Reproduce the lines below verbatim. Pictures are to be omitted.
┄┄┄┄┄┄
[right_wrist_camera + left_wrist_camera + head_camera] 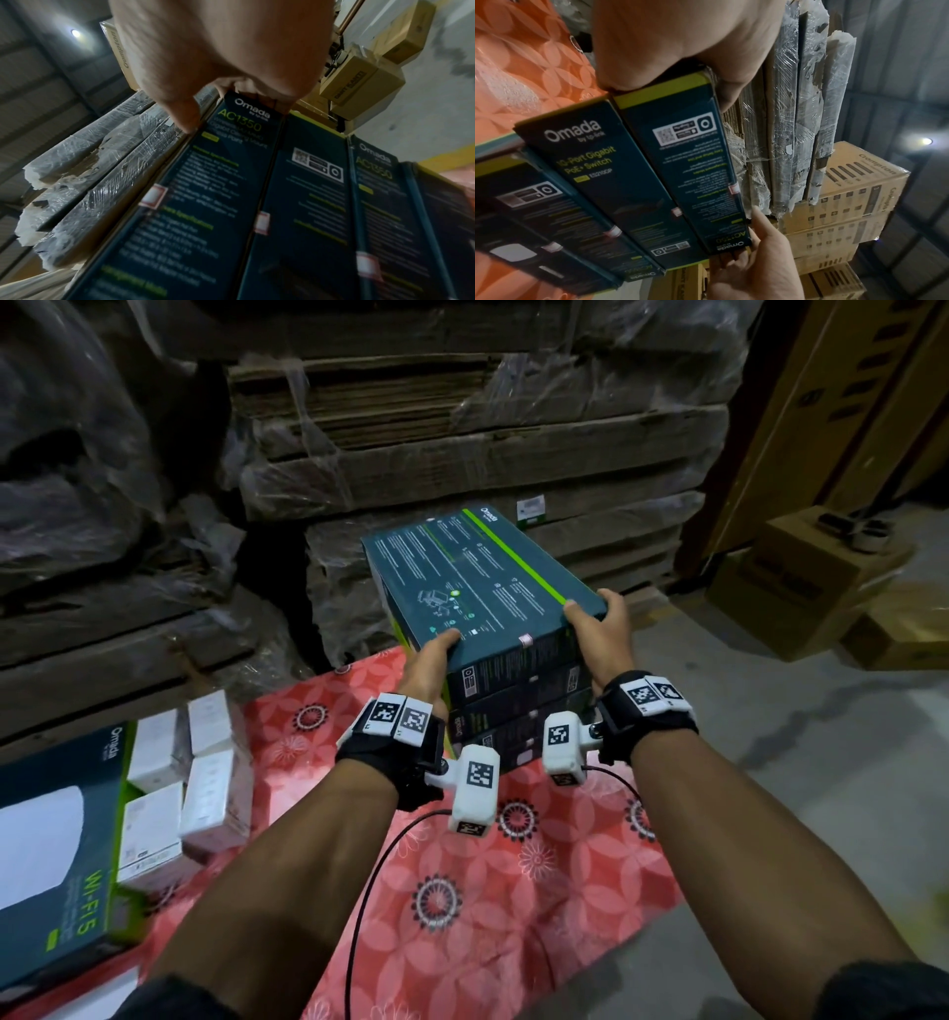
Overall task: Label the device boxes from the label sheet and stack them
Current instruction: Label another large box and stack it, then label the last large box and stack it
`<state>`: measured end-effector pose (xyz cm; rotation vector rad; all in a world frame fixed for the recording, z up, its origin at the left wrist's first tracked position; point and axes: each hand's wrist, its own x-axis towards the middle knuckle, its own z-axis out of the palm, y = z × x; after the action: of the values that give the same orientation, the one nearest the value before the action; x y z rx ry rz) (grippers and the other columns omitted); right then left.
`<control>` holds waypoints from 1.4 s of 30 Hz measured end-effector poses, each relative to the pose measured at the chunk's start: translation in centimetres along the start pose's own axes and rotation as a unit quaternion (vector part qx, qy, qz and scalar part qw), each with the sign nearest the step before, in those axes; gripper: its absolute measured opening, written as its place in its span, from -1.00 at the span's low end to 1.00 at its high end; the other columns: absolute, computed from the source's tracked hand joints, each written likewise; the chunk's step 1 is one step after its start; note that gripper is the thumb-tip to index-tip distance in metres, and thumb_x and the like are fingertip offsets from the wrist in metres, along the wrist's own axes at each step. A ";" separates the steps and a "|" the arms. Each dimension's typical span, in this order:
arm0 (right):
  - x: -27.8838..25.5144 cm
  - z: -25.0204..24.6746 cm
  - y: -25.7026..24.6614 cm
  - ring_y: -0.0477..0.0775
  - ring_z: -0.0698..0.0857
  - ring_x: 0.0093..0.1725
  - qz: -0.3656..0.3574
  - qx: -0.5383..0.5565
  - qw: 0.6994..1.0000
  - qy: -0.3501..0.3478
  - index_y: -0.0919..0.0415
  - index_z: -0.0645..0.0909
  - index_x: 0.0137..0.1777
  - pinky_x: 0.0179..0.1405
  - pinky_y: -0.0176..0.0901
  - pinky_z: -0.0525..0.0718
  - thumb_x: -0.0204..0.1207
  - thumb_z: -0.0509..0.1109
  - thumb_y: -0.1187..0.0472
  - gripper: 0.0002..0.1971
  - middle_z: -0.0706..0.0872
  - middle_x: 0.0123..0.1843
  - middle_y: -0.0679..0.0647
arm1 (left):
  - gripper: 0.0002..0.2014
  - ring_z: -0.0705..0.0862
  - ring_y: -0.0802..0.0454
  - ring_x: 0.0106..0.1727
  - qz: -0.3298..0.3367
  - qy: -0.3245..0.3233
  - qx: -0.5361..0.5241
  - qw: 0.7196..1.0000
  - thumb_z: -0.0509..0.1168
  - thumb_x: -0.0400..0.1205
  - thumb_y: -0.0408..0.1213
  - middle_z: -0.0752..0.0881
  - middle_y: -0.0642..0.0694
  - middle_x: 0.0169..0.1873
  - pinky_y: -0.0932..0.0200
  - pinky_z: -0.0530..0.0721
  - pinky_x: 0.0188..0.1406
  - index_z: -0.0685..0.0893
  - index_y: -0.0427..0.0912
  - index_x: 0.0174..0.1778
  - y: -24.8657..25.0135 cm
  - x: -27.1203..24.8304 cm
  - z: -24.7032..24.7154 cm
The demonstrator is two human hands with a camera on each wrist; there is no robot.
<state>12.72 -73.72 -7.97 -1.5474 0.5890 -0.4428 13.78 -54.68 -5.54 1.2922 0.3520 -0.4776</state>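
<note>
A dark teal device box (477, 577) with a green stripe lies on top of a stack of similar boxes (513, 716) on the red floral mat. My left hand (431, 660) grips its near left corner, thumb on top. My right hand (598, 629) grips its near right corner, thumb on the top face and fingers round the side. The left wrist view shows my left hand (680, 50) on the end of the top box (680, 162), with my right hand (757, 263) at the far end. In the right wrist view my right hand (226, 60) clasps the box end (218, 182). No label sheet is visible.
A large teal Wi-Fi box (56, 855) and several small white boxes (179, 788) lie at the left on the mat (513, 891). Shrink-wrapped flattened cardboard (411, 444) rises behind the stack. Brown cartons (811, 577) stand at the right on grey floor.
</note>
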 end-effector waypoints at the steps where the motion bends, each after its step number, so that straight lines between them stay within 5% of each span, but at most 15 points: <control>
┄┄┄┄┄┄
● Solved exercise:
[right_wrist_camera + left_wrist_camera + head_camera] 
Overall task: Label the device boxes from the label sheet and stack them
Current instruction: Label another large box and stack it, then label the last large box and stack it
`<state>`: measured end-effector pose (xyz cm; rotation vector rad; all in a world frame fixed for the recording, z up, its origin at the left wrist's first tracked position; point and axes: each hand's wrist, its own x-axis towards the middle knuckle, its own z-axis out of the palm, y = z × x; after the action: of the values that give the same orientation, the one nearest the value before the action; x y z rx ry rz) (grippers and the other columns omitted); right then left.
`<control>` holds waypoints from 1.4 s of 30 Hz measured end-effector poses, each relative to the pose measured at the chunk's start: translation in centimetres along the start pose's own axes and rotation as a unit quaternion (vector part qx, qy, qz and scalar part qw), each with the sign nearest the step before, in those axes; gripper: its absolute measured opening, written as its place in its span, from -1.00 at the span's low end to 1.00 at its high end; the other columns: absolute, computed from the source's tracked hand joints, each written likewise; the chunk's step 1 is one step after its start; note that gripper is the thumb-tip to index-tip distance in metres, and thumb_x and the like are fingertip offsets from the wrist in metres, along the wrist's own axes at each step. A ";" separates the steps and a "|" the arms. Each dimension's typical span, in this order:
arm0 (right):
  - x: -27.8838..25.5144 cm
  - z: -25.0204..24.6746 cm
  - y: -25.7026..24.6614 cm
  - ring_y: -0.0477..0.0775
  - ring_z: -0.0698..0.0857
  - ring_x: 0.0093..0.1725
  - qz: -0.3656..0.3574
  - qx: -0.5383..0.5565
  - qw: 0.6994..1.0000
  - qy: -0.3501..0.3478
  - index_y: -0.0919..0.0415
  - index_z: -0.0645..0.0909
  - index_x: 0.0137..0.1777
  - pinky_x: 0.0179..0.1405
  - pinky_y: -0.0176..0.0901
  - pinky_z: -0.0525..0.0718
  - thumb_x: -0.0204..0.1207
  - thumb_z: -0.0509..0.1109
  - thumb_y: -0.1187..0.0472
  - gripper: 0.0002..0.1971
  - middle_z: -0.0706..0.0872
  - middle_x: 0.0123..0.1843
  - middle_y: -0.0679..0.0647
arm1 (left):
  - gripper: 0.0002..0.2014
  - ring_z: -0.0705..0.0862
  - ring_y: -0.0802..0.0454
  - ring_x: 0.0106..0.1727
  - qz: -0.3298..0.3367
  - qy: -0.3245..0.3233
  - qx: -0.5361..0.5241
  - qw: 0.7196..1.0000
  - thumb_z: -0.0509..0.1168
  - thumb_x: -0.0400..0.1205
  - thumb_y: -0.0408..0.1213
  - middle_z: -0.0752..0.0881
  - middle_y: -0.0642..0.0694
  - middle_x: 0.0169..0.1873
  - pinky_y: -0.0932..0.0200
  - pinky_z: -0.0530..0.0721
  - pinky_x: 0.0188..0.1406
  - index_z: -0.0685..0.0893
  - index_y: -0.0427..0.0912
  - index_x: 0.0174..0.1778
  - y: -24.8657..25.0135 cm
  - x: -27.1203..24.8304 cm
  - z: -24.7032..24.7154 cm
The demonstrator is two human hands with a camera on each wrist; there is no robot.
<state>12.72 -73.72 -7.97 -1.5474 0.5890 -0.4428 13.78 -54.68 -5.54 1.2922 0.3520 -0.4776</state>
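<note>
A dark teal device box (477, 577) with a green stripe lies on top of a stack of similar boxes (513, 716) on the red floral mat. My left hand (431, 660) grips its near left corner, thumb on top. My right hand (598, 629) grips its near right corner, thumb on the top face and fingers round the side. The left wrist view shows my left hand (680, 50) on the end of the top box (680, 162), with my right hand (757, 263) at the far end. In the right wrist view my right hand (226, 60) clasps the box end (218, 182). No label sheet is visible.
A large teal Wi-Fi box (56, 855) and several small white boxes (179, 788) lie at the left on the mat (513, 891). Shrink-wrapped flattened cardboard (411, 444) rises behind the stack. Brown cartons (811, 577) stand at the right on grey floor.
</note>
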 end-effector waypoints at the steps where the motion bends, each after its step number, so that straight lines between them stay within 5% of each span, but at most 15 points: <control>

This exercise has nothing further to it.